Before the fire came, Yesenia and her family grabbed the car title, birth certificates and the dogs. They expected to be back. The fire seemed far off. “I didn’t think it would reach our house,” Nayeli said.

After evacuation, Nayeli drove to get supplies and saw bright orange clouds over Phoenix. “I told my mom, ‘Our house is gone.’” Coleman Creek Estates now appears as if a thermonuclear weapon detonated overhead.

“We lost everything,” said Yesenia. The family had tried to buy home insurance years ago, but no one would approve them. Owners of older mobile homes often have that problem with insurance companies.
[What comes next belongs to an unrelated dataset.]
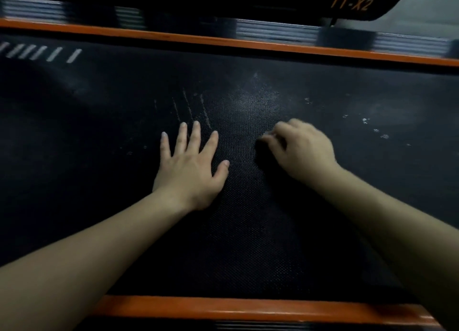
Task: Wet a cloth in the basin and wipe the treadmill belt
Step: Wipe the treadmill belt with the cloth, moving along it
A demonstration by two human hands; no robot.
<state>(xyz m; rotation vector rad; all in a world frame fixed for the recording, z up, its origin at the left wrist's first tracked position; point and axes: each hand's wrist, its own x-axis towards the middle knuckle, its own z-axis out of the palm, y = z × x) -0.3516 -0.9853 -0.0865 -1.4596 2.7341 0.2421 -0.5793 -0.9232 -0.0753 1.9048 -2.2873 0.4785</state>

“It was nothing to them but for us it was everything,” Yesenia said.

The loss of the house has hit Yesenia and Nayeli’s 70-year-old father especially hard. Santos Solis brought his family to Phoenix 21 years ago and built up the house. The family had to do some convincing to get him to evacuate.

Nayeli, who helps her mother clean houses, misses space of her own. “I miss my room,” she said. “I want to go home. I don’t wish this on anyone.”

Yesenia misses the photos of her children but is most pained at the child she lost.

“I told God, ‘You can take my couch, you can take my car, you can take my house, but don’t take my baby,’” Yesenia said. “But I guess if he’d been born we wouldn’t even have a house for him.”